1.1. Download AWS CLI

If you do not have AWS CLI already installed, please download the latest version of AWS CLI for your operating system.

1.2. Download FooDI-ML

  1. Run the following command to download the DataFrame in ENTER_DESTINATION_PATH directory. We provide an example as if we were going to download the dataset in the directory /mnt/data/foodi-ml/.

    aws s3 cp s3://glovo-products-dataset-d1c9720d/glovo-foodi-ml-dataset.csv ENTER_DESTINATION_PATH --no-sign-request

    Example: aws s3 cp s3://glovo-products-dataset-d1c9720d/glovo-foodi-ml-dataset.csv /mnt/data/foodi-ml/ --no-sign-request

  2. Run the following command to download the images in ENTER_DESTINATION_PATH/dataset directory (please note the appending of /dataset). This command will download the images in ENTER_DESTINATION_PATHdirectory.

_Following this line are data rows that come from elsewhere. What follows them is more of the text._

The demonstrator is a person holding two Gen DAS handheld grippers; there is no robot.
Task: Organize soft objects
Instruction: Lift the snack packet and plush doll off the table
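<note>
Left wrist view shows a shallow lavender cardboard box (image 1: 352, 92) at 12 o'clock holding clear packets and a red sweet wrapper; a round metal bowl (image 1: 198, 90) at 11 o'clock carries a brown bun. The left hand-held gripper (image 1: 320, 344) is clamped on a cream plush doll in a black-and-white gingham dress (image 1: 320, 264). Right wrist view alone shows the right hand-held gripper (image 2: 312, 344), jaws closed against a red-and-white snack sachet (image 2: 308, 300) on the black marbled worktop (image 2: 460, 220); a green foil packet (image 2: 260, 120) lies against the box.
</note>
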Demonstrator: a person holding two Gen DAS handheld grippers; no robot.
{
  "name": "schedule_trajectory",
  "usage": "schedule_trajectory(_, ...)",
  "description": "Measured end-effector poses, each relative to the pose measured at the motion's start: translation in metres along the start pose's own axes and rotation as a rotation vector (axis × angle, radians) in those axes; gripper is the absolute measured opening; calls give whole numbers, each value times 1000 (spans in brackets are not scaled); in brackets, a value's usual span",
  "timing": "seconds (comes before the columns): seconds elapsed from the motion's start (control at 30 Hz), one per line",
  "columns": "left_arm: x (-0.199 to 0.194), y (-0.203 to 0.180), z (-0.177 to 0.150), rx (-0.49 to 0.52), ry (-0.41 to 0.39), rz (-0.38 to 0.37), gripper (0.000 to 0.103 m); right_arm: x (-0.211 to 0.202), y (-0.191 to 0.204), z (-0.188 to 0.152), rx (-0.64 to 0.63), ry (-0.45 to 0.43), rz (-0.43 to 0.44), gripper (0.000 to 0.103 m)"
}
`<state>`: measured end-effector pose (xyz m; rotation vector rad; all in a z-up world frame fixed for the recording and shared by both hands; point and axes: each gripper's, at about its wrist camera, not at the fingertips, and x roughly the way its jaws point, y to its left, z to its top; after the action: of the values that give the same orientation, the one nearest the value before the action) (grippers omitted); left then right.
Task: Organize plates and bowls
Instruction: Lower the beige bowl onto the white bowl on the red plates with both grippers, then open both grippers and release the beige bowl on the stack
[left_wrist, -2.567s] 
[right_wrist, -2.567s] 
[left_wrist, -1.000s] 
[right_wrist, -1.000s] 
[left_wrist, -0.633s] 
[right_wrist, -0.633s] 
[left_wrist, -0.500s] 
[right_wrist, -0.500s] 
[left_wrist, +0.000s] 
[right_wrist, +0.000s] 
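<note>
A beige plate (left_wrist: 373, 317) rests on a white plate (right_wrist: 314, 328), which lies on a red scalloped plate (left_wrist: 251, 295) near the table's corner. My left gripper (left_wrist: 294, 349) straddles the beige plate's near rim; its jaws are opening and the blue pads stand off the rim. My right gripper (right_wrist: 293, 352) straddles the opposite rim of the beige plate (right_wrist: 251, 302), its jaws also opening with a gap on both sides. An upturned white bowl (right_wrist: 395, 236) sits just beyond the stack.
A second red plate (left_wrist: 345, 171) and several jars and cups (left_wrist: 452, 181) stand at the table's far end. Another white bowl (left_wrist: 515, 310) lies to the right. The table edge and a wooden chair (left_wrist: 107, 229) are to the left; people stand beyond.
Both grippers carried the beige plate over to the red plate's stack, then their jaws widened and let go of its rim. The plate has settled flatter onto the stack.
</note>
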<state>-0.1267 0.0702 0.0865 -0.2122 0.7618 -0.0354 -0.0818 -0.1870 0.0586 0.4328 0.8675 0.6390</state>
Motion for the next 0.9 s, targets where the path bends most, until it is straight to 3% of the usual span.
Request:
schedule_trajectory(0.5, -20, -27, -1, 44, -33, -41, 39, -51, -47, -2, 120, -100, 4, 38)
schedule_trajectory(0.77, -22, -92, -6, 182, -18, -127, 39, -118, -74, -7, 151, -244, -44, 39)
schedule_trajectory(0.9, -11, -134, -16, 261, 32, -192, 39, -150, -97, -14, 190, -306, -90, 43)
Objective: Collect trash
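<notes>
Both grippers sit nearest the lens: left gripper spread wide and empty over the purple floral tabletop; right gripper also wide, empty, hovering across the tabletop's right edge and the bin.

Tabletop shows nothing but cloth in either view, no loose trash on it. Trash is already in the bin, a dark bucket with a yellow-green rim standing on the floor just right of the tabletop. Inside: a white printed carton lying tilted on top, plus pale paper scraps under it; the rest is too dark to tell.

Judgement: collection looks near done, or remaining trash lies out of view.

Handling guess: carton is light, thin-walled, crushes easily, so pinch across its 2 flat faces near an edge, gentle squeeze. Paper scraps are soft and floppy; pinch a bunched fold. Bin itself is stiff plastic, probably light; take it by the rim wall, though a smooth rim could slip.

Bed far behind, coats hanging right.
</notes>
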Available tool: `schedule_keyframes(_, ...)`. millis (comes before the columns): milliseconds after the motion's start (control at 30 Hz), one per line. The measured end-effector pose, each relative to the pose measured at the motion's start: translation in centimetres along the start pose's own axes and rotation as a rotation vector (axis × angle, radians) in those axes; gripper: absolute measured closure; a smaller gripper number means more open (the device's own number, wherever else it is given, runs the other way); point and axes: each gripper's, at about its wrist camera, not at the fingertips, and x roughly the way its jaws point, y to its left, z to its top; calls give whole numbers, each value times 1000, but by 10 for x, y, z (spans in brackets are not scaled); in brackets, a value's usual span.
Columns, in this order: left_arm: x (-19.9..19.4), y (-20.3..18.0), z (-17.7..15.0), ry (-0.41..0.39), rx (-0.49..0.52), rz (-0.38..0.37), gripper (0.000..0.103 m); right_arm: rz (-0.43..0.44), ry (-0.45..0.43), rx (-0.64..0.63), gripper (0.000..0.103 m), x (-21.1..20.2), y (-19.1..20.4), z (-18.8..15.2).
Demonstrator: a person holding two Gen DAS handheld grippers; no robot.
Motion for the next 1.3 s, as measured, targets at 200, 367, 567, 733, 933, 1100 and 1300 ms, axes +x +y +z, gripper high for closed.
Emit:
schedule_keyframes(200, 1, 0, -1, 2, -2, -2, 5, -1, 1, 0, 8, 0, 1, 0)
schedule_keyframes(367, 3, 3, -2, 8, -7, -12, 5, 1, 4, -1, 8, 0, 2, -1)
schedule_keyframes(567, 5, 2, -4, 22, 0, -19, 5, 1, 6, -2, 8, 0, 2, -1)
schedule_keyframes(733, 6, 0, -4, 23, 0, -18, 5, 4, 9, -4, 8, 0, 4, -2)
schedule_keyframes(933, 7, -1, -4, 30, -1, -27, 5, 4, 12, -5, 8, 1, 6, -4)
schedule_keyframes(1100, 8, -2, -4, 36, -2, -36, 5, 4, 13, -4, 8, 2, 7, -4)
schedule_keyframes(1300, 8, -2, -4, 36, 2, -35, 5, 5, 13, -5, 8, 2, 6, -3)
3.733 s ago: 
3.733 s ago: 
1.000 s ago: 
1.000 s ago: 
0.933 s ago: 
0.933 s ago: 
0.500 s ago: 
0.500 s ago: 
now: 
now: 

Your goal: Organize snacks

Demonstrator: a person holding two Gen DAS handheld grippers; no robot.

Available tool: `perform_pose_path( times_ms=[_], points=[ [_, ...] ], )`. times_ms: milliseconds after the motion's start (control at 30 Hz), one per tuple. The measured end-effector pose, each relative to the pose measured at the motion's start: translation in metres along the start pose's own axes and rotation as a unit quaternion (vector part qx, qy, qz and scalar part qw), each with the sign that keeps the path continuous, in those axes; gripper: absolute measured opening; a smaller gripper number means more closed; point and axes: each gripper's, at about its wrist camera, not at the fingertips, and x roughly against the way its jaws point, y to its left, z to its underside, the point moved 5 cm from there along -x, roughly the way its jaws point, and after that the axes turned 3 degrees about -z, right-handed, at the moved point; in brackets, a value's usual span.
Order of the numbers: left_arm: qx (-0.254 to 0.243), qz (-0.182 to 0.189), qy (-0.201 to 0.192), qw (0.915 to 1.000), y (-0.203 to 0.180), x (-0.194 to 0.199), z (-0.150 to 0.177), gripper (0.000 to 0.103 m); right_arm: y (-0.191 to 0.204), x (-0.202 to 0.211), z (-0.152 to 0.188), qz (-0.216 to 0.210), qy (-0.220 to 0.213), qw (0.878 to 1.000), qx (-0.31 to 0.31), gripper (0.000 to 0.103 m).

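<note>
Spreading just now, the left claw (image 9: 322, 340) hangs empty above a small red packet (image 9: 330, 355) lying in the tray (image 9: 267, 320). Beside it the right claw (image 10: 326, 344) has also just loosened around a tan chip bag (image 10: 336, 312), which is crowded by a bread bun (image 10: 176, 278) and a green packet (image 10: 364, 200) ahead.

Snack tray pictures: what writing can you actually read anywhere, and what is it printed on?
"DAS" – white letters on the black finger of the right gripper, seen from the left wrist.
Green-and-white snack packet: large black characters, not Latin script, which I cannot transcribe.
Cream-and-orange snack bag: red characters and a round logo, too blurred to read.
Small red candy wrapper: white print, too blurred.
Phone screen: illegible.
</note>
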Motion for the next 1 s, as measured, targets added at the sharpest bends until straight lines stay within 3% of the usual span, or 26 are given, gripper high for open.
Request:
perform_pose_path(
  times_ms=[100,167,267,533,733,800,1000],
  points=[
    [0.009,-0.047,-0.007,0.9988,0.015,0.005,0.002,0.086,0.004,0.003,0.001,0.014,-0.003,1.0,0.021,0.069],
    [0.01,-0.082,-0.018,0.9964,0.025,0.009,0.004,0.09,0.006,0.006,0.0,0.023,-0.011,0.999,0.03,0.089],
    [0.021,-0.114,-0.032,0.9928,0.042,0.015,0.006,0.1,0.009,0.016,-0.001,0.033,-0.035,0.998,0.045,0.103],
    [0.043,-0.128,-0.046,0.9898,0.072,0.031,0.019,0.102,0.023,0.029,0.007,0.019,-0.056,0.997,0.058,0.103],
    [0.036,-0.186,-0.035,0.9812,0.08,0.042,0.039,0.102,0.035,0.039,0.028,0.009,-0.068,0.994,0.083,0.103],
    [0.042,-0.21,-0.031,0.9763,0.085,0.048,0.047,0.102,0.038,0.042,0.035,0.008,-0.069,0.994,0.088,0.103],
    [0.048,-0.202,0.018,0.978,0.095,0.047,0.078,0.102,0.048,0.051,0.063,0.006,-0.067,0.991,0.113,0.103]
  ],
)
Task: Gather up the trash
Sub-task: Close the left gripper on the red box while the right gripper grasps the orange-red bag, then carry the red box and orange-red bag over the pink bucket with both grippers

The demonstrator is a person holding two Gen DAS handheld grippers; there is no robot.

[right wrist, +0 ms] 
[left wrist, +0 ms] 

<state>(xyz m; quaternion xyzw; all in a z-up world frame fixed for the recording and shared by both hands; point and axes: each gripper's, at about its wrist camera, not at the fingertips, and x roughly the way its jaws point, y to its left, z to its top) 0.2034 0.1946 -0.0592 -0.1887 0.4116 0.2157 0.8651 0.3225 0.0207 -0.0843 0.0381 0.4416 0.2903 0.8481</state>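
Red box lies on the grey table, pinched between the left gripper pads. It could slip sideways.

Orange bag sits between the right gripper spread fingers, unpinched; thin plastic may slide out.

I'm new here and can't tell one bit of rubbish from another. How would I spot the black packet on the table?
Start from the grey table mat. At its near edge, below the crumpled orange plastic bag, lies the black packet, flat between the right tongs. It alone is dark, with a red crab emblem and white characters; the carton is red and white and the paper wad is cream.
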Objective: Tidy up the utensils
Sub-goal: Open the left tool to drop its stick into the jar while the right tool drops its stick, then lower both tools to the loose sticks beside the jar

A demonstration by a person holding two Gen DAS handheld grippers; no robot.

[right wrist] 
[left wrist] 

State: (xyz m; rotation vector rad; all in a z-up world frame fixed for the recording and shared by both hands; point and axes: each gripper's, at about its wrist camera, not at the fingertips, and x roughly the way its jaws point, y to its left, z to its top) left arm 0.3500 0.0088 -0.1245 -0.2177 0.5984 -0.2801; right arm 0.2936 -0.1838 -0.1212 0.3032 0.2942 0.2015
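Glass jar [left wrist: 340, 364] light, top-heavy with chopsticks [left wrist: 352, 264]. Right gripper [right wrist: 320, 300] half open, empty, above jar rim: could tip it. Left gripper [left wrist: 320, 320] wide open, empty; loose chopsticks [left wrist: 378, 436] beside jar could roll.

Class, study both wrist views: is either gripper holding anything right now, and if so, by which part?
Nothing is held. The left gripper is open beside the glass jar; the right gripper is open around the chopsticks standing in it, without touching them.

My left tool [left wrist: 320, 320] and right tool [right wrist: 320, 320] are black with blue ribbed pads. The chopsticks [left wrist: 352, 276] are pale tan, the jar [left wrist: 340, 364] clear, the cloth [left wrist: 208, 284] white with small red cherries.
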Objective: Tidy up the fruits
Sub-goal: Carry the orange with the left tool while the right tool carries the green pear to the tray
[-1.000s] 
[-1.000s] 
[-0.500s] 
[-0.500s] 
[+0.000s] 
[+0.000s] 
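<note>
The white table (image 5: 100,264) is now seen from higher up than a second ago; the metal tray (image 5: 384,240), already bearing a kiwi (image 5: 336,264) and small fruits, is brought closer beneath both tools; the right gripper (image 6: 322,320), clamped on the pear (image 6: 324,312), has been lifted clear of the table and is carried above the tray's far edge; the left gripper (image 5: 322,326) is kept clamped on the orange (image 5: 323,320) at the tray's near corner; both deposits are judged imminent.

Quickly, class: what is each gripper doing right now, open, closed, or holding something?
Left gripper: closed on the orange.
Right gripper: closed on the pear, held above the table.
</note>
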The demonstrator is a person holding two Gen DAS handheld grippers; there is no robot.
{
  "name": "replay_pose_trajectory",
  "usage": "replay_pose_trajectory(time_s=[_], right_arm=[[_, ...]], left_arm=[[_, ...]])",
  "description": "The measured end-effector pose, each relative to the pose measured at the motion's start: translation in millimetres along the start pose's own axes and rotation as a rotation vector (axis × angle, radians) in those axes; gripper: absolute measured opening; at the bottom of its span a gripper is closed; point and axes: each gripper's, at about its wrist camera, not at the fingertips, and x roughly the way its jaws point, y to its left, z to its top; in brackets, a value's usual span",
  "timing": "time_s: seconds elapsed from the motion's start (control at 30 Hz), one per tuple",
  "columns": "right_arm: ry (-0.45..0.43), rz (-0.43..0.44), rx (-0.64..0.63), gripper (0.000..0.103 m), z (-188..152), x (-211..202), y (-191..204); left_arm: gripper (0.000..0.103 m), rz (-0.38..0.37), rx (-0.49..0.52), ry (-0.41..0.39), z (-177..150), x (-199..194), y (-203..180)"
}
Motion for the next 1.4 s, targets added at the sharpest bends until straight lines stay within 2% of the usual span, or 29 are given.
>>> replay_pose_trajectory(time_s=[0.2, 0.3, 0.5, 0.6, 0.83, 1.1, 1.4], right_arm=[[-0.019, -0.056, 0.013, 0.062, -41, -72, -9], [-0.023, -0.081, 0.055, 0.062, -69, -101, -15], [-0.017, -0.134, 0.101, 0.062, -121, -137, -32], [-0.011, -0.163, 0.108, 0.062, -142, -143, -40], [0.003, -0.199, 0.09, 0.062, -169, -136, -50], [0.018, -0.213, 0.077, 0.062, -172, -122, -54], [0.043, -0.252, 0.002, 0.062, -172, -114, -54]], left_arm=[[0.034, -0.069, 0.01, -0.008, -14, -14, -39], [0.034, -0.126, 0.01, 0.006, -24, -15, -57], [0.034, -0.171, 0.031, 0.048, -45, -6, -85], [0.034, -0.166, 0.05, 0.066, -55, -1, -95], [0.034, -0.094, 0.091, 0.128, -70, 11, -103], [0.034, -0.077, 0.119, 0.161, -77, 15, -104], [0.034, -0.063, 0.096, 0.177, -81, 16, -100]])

    aws s3 cp --recursive s3://glovo-products-dataset-d1c9720d/dataset ENTER_DESTINATION_PATH/dataset --no-sign-request --quiet

    Example: aws s3 cp --recursive s3://glovo-products-dataset-d1c9720d/dataset /mnt/data/foodi-ml/dataset --no-sign-request --quiet

  3. Run the script rename_images.py. This script modifies the DataFrame column to include the paths of the images in the location you specified with ENTER_DESTINATION_PATH/dataset.

    pip install pandas
    python scripts/rename_images.py --output-dir ENTER_DESTINATION_PATH
    

Getting started

Our dataset is managed by the DataFrame glovo-foodi-ml-dataset.csv. This dataset contains the following columns:

  • country_code: This column comprehends 37 unique country codes as explained in our paper. These codes are:

    'ES', 'PL', 'CI', 'PT', 'MA', 'IT', 'AR', 'BG', 'KZ', 'BR', 'ME', 'TR', 'PE', 'SI', 'GE', 'EG', 'RS', 'RO', 'HR', 'UA', 'DO', 'KG', 'CR', 'UY', 'EC', 'HN', 'GH', 'KE', 'GT', 'CL', 'FR', 'BA', 'PA', 'UG', 'MD', 'NG', 'PR'

  • city_code: Name of the city where the store is located.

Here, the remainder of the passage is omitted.